La notion de biodiversité ne se limite plus aujourd’hui à « la diversité des êtres vivants et de leurs caractères génétiques ». Dans un parallélisme parfait avec les services environnementaux de l’OMC (organisation mondiale du commerce), établis dans l'Accord général sur le commerce des services (AGCS) [2] elle s’étend à « tout le matériel » susceptible d'être mis en valeur. Elle inclut non seulement les plantes, les animaux, les gènes, mais également les paysages, les forêts, le captage et la filtration de l'eau, les savoirs faire traditionnels, les cultures, la «sensibilisation» du public, etc.

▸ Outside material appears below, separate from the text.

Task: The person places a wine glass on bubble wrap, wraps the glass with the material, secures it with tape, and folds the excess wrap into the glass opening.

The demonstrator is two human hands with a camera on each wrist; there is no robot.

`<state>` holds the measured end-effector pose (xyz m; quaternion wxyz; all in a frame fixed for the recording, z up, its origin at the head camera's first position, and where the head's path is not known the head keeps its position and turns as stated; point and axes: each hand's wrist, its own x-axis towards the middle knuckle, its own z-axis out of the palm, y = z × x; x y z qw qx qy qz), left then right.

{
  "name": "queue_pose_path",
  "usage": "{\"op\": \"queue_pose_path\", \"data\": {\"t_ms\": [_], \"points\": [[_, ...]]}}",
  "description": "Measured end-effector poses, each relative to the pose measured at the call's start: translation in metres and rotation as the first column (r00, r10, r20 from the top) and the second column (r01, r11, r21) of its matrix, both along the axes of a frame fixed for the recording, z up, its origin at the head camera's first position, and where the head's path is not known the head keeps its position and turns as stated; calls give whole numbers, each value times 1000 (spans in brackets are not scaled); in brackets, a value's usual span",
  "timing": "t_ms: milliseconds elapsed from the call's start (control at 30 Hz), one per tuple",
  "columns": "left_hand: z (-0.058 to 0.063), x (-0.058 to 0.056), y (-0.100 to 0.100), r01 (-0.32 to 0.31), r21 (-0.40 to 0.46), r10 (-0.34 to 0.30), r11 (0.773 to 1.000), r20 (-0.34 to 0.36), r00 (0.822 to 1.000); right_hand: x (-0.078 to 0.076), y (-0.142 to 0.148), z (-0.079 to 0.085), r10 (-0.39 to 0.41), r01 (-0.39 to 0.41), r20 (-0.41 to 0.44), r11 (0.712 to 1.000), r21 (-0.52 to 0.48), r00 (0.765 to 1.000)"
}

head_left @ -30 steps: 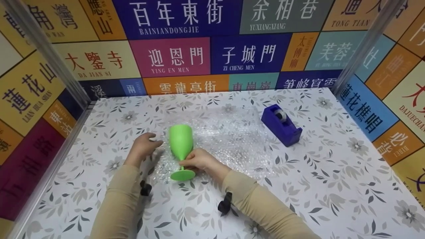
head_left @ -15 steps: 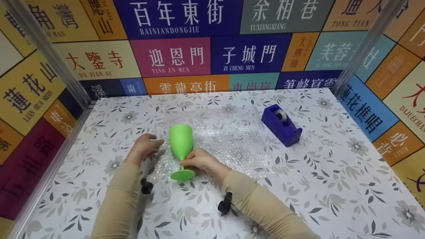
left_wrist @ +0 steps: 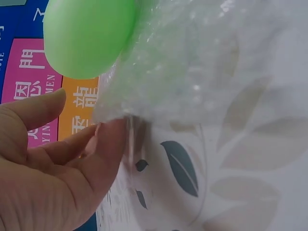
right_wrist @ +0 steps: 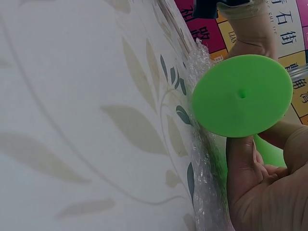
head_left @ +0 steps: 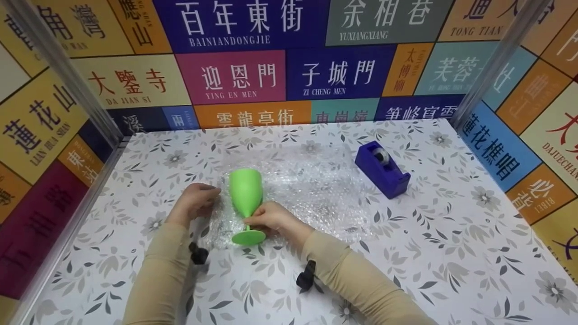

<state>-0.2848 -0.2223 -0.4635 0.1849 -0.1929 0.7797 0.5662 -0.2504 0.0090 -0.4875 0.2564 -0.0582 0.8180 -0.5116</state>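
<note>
A green plastic goblet [head_left: 246, 187] lies on its side on a sheet of bubble wrap [head_left: 316, 194], its cup pointing away from me. My right hand [head_left: 273, 217] pinches the goblet's stem just above the round base [right_wrist: 240, 101]. Left of the cup, my left hand [head_left: 194, 201] is at the sheet's left edge. In the left wrist view, fingertips of that hand [left_wrist: 62, 168] touch the edge of the bubble wrap [left_wrist: 178, 72] from below, while the thumb stands apart from it. Part of the stem is hidden behind my right fingers.
A blue tape dispenser [head_left: 383, 170] with a roll of clear tape stands right of the bubble wrap. The table [head_left: 451, 225] has a white leaf-patterned cover. Panels with printed signs [head_left: 230, 76] enclose the back and sides.
My left hand's fingers have lowered and bent inward toward the bubble wrap's left edge. My right hand and the goblet have stayed in place.
</note>
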Motion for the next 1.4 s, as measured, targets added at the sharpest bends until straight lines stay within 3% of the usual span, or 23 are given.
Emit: {"op": "queue_pose_path", "data": {"t_ms": [433,667,900,1233,1400], "points": [[-11,6,2,-46,133,64,990,-137,988,-1,0,-3,1,0,10,999,-47,1000],[-13,7,4,-78,179,104,981,-142,984,-2,0,-4,0,1,7,1000,-16,1000],[-11,8,9,-104,141,122,985,-126,985,-1,1,-2,-7,7,7,1000,-14,1000],[-6,13,19,-62,188,95,980,-173,980,0,1,-2,-24,25,16,998,-52,1000],[-5,14,24,-22,144,52,989,-206,977,-1,2,-3,-33,40,61,993,-108,998]]}}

Dans les coulisses de la Convention, de nombreux organismes publics et privés, des États s'affairent depuis près d'une décennie : l'ONU et ses organismes satellites, l'Union européenne, en particulier la France et l’Allemagne, les Etats-Unis, l'Australie, le Canada etc... S’appuyant sur les penseurs néo-libéraux, ils décrètent, avec Pavan Sukhdev, que la seule solution est d’offrir « une argumentation économique exhaustive et irréfutable pour la conservation des écosystèmes et de la biodiversité». Ce responsable des marchés internationaux de la Deustche Bank à Bombay est également fondateur d'un programme de «comptabilité environnementale» en Inde. La finance se pose en sauveur de la planète.
Mais le problème est de donner une valeur marchande à des millions d'espèces et de molécules différentes. Pour contourner la difficulté, l'évaluation de la biodiversité ne porte plus sur les espèces mais sur tous « les services économiques », depuis la pollinisation à la filtration de l’eau, rendus à l'homme par la totalité des écosystèmes (forêts, zones humides, prairies, récif corallien...). Des services estimés par le professeur américain Robert Costanza [3] à 33 000 milliards $ en 1997 soit le double de la valeur mondiale brute produite cette année là.